事業が破綻した際には、経営者は自宅や貯蓄、退職金など個人的な財産を失ってしまう可能性があります。
個人的な財産の損失によって私生活に影響が出るだけではなく、経営者の精神にも影響を与えてしまう可能性が高いです。
このようなリスクを回避するためには、リスク管理や財務計画の強化の実施や個人資産を守れる方法を検討しておくことが求められます。
・思い切った事業展開が難しくなる
経営者個人は経済的なリスクを負うことになるため、事業展開に対して慎重になりすぎるリスクもあります。
個人的な財産を失う可能性があるので、経営者は新たな投資や事業拡大に対して消極的になりがちです。
しかし、投資や事業拡大を避けることで企業成長のチャンスを逃す恐れがあります。
新規事業や事業拡大の意欲を抑制する企業が増えれば、市場競争や経済成長にも悪影響を与える可能性が高いです。
例えば、革新的な事業の展開が押さえられると、既存のビジネスモデルが市場を支配することになり、市場の活性化を妨げ、経済成長のペースに遅れが生じてしまいます。
世界中で技術の進化が加速する中で、国の競争力低下を招くリスクもあります。
中小企業の事業発展を促進できる
中小企業の事業発展を促せることもプロパー借換制度のメリットです。
上記で述べたとおり、経営者保証には新規事業や事業拡大などのチャレンジを阻害するリスクがあります。

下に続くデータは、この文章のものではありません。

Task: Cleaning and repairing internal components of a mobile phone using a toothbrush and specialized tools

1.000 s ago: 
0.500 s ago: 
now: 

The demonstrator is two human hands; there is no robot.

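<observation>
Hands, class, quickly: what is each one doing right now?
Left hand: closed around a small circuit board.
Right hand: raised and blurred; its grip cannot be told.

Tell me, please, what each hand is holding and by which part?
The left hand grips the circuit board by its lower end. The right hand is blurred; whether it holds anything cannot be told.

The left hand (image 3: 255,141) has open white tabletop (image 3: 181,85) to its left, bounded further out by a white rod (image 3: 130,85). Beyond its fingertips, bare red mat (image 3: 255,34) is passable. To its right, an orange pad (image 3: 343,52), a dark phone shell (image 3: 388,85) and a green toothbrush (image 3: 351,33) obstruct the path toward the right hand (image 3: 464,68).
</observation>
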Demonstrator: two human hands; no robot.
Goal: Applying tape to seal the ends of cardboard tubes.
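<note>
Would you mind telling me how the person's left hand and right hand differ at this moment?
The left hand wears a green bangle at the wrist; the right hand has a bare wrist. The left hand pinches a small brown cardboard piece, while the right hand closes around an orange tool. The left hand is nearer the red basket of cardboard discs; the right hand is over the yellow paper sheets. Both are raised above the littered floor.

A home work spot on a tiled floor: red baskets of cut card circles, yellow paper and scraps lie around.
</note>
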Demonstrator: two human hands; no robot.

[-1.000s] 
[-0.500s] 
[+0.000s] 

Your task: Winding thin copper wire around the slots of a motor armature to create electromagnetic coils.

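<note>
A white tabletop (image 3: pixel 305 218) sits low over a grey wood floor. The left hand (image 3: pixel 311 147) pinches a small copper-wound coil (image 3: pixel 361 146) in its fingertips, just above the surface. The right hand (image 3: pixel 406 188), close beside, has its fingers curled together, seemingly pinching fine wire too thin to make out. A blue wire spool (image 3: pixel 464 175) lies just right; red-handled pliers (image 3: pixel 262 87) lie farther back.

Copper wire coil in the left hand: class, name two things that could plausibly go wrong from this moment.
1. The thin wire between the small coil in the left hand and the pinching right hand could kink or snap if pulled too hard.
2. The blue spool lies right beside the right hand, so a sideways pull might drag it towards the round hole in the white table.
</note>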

企業は事業に投資して、そのリターンを得ることで成長する構造となっています。
しかし、経営者保証によるリスクから大きな投資ができなければ、事業を成長させる機会を失うことになるのです。
投資ができなければ現状維持も難しくなり、衰退してしまう可能性が高まります。
しかし、プロパー借換制度によって経営者保証が外れれば、今まで背負っていたリスクがなくなり、結果的に事業発展の促進につながります。
プロパー借換制度のデメリットと注意点
プロパー借換制度を利用する際の注意点について、詳しくご紹介します。
利用時の制約
プロパー借換制度を利用するためには、一定の要件を満たす必要があります。そのため、すべての企業が借り換えを利用できるわけではありません。

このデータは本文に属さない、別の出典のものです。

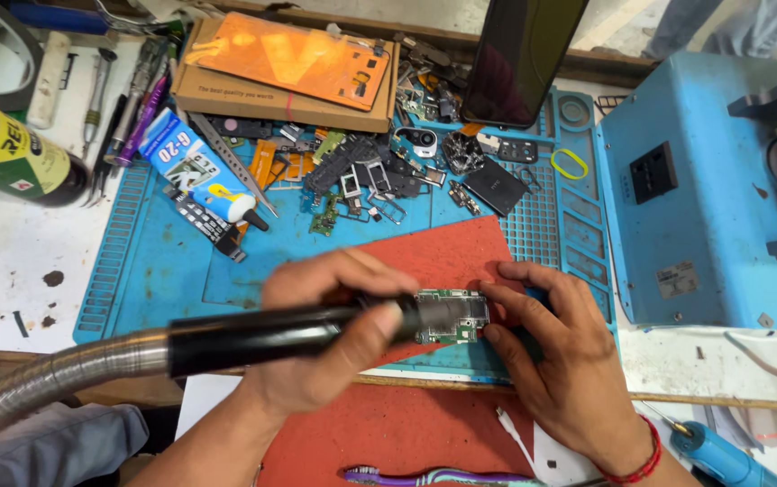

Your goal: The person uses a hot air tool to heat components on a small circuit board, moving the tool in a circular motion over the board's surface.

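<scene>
Hands meet over a red mat [447,248] that lies on a blue silicone work mat [163,271] on the desk. The left hand [339,329] is wrapped around the black handle of a hot-air wand [253,338], whose ribbed metal hose [55,379] trails off to the lower left; its metal nozzle lies over a small green circuit board [456,320]. The right hand [555,347] pinches the right edge of that board between thumb and fingertips, holding it just above the red mat's near edge. A red thread bracelet [643,464] circles the right wrist.

Behind the hands, loose phone parts [361,176] are scattered on the blue mat: frames, flex strips, small boards. A blue-and-white glue tube [192,167] lies to the left of them, a cardboard box [285,95] with an orange sheet on top sits at the back, and a dark phone [519,59] leans upright. A blue machine housing [704,198] stands at the right. A brown bottle [10,153] lies at the far left, and a purple toothbrush [443,475] lies at the bottom edge.
</scene>
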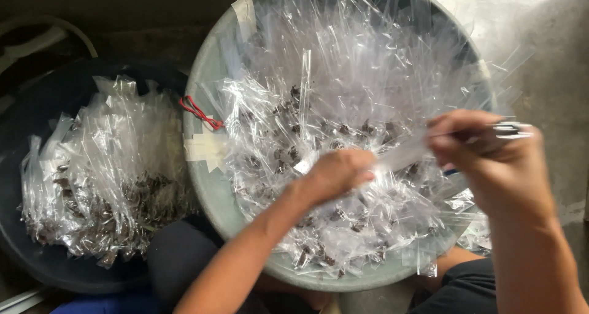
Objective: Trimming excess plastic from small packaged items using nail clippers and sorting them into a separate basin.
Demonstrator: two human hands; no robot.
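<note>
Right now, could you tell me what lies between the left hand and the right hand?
In the head view, a clear plastic bag stretches from the left hand to the right hand, above the heap of bags in the grey basin.

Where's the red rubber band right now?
In the head view, the red rubber band lies on the left rim of the big grey basin, just above strips of tape, between the basin's pile of clear bags and the dark tub.

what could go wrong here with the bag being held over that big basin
The clear bag is stretched between the left hand and right hand, so it might tear or spill its dark bits. Bags heaped near the rim of the grey basin may slide off. The metal tool in the right hand could snag plastic.
</note>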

ここで、改めてプロパー借換制度の利用条件をご紹介します。
-
- 資金超過である
- EBITDA有利子負債倍率が15倍以内
- 法人・個人が分離されている
- 返済緩和している借入金がない
「返済緩和している借入金がない」には例外がありますが、上記の条件を満たしていないとプロパー借換制度は利用できません。
プロパー借換制度を利用するにあたって、金融機関および信用保証協会による審査があり、利用条件を誤魔化すことはできないので注意してください。
利用期限がある
プロパー借換制度は、利用期限がある制度であることも念頭に置いておきましょう。申し込み可能な期間は2024年3月15日から2027年3月31日までの約3年間です。

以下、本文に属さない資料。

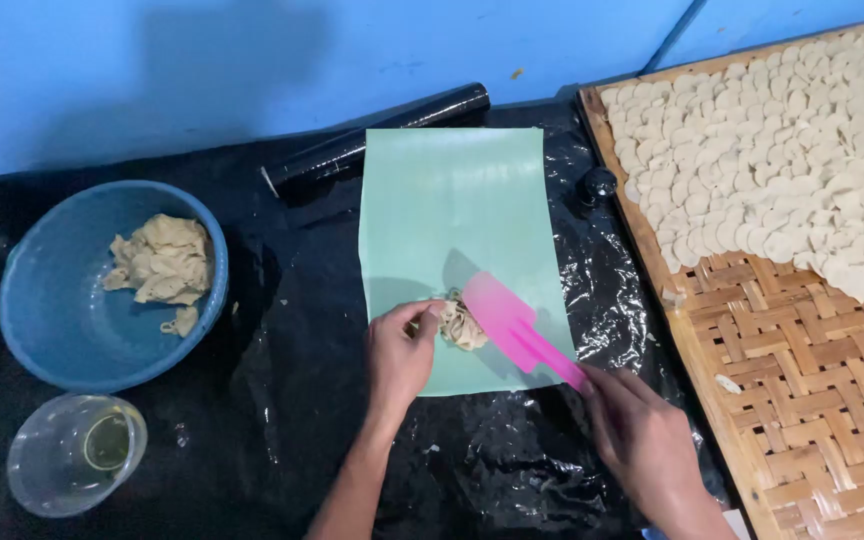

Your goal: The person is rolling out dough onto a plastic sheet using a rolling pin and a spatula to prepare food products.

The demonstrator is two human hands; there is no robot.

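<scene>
A pale green sheet [457, 210] lies on black plastic [292, 380]. Near its lower edge sits a small lump of beige dough [462, 325]. My left hand [400, 352] pinches the dough's left side with thumb and fingertips. My right hand [642, 445] grips the handle of a pink spatula [507, 322], whose blade rests against the dough's right side.
A blue bowl [62, 330] with more dough stands at the left, a clear cup of oily liquid [77, 455] below it. A black roll [372, 140] lies behind the sheet, a small black cap [597, 185] beside it. A woven bamboo tray [802, 380] with several pale discs fills the right.
</scene>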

この期間が過ぎればプロパー借換制度の申し込みはできなくなってしまいます。そのため、制度を利用したいのであれば早めに申し込むようにしてください。
プロパー借換制度も申込期間が延長するかどうかは、明らかになっていません。今後の最新情報をよくチェックしてください。
プロパー借換制度の利用手順
プロパー借換制度を利用したい場合、まずは顧問税理士や融資の専門家に相談してみてください。
プロパー借換制度には利用要件があるため、要件が合致しない場合は取引先の金融機関に申し込みを断られてしまいます。
顧問税理士や融資の専門家に相談することで、要件を満たしているか確認できます。
満たしていない場合、制度を利用できるように専門家のアドバイスを受けながら改善に取り組むことが可能です。
要件を満たしていることが確認できたら、取引先の金融機関や信用保証協会に問い合わせて、申請手続きを行いましょう。
詳しくは、各都道府県の信用保証協会公式Webサイトをご参照ください。
まとめ・プロパー借換制度は安定した企業経営を続けるための有力な手段
プロパー借換制度は、経営者保証に依存しない融資の促進を目的に、既存のプロパー融資から信用保証付融資に借り換えられる制度です。
経営者保証が付いていることは、経営者や企業は大きなリスクを伴うことになります。
そのため、経営者保証を外せるプロパー借入制度を利用することは、企業が安定した経営を続ける有力な手段です。
この制度を活用して経営者保証の問題点や資金繰りを解消し、積極的な投資を行って企業成長を目指しましょう。